Ovulation can also be checked at home with LH and progesterone tests and thermometers. If you miss ovulation, it’s worth seeing a doctor, who can determine the real cause and suggest treatment options.
Multiple ovulations at once
Very rarely, ovulation can also occur during pregnancy, and it is even possible to become pregnant. This phenomenon is called superfetation, and extremely few cases are known. A simultaneous pregnancy is when the pregnant woman is implanted both inside the uterus and outside the uterus at the same time, and thus an intrauterine and an extrauterine pregnancy start to develop at the same time.

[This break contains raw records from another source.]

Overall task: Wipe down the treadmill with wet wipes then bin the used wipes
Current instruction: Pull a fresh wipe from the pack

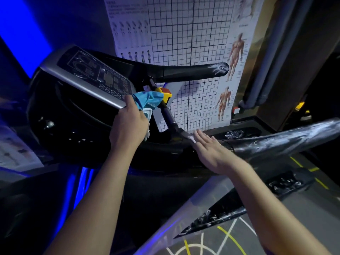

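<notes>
The treadmill's silver console panel (88,76) slopes across the upper left above its black dashboard (60,126). My left hand (128,126) grips a blue wet-wipe pack (149,101) with a white edge, held against the console's lower right corner. My right hand (211,150) lies flat with straight fingers, pressing a small white wipe (191,138) onto the black handlebar base. A red and yellow safety key (164,92) sits just behind the pack.
The upper black handlebar (193,70) reaches right; the near handrail (285,140) runs to the right edge with white smears. A gridded anatomy poster (184,43) covers the wall behind. Grey floor with yellow lines (312,172) lies lower right. A grey pipe (272,61) stands at right.
</notes>
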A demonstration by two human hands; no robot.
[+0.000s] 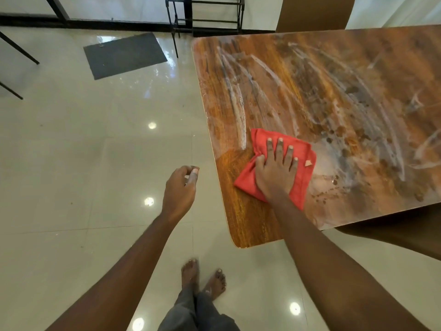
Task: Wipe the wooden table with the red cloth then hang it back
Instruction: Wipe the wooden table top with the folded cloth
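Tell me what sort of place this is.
Likely an indoor dining area, in a home or small eatery: a wooden table with a chair at it, a glossy tiled floor and a doormat.

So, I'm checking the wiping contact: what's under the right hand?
The red cloth lies under the right hand, pressed flat onto the wooden table. The tabletop beneath the cloth is covered and cannot be seen.

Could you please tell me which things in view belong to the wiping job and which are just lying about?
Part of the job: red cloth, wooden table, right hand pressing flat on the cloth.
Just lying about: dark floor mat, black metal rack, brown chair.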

In each cycle, several eggs begin to mature at the same time, but a dominant one is selected. This healthy egg matures, while the rest wither away. In 1-2 percent of cycles, two or even more follicles ripen at the same time, and several eggs are expelled from the ovary. In this case, there is a chance of a multiple egg pregnancy. From the start of menstruation to menopause, a total of approx. 400 eggs mature.
Baby girls are born with several million eggs. This number is rapidly decreasing:
- at the start of menstruation approx. 300 thousand,
- at the age of twenty, approx. 200 thousand,
- at the age of thirty approx. 100 thousand, and
- at the age of forty, only a few thousand eggs are available, but even one is enough for pregnancy.
The Müllerian inhibitory hormone (AMH) test shows how many eggs are in a woman’s ovaries.
Before getting pregnant
If you want a baby, you should start taking a pregnancy vitamin (also known as a fetal protection multivitamin) at least 1-2 months before trying. The 4-8 weeks after conception are very important for the baby’s health. But at that time, many expectant mothers do not even know that they are pregnant, and the body’s vitamin reserves cannot be replenished at lightning speed. This is precisely why it is necessary to fill up the body’s vitamin stores before the long-awaited fertilization takes place.
Ovulation after birth
We still need to talk about ovulation after childbirth. When the regular cycle starts again after giving birth varies from person to person. Women who breastfeed for a long time usually ovulate again later, but there are quite a few exceptions. The follicular maturation can occur even during breastfeeding without menstruation. It is recommended to discuss the protection options with the gynecologist at the six-week check-up, if we do not want to get pregnant again too soon.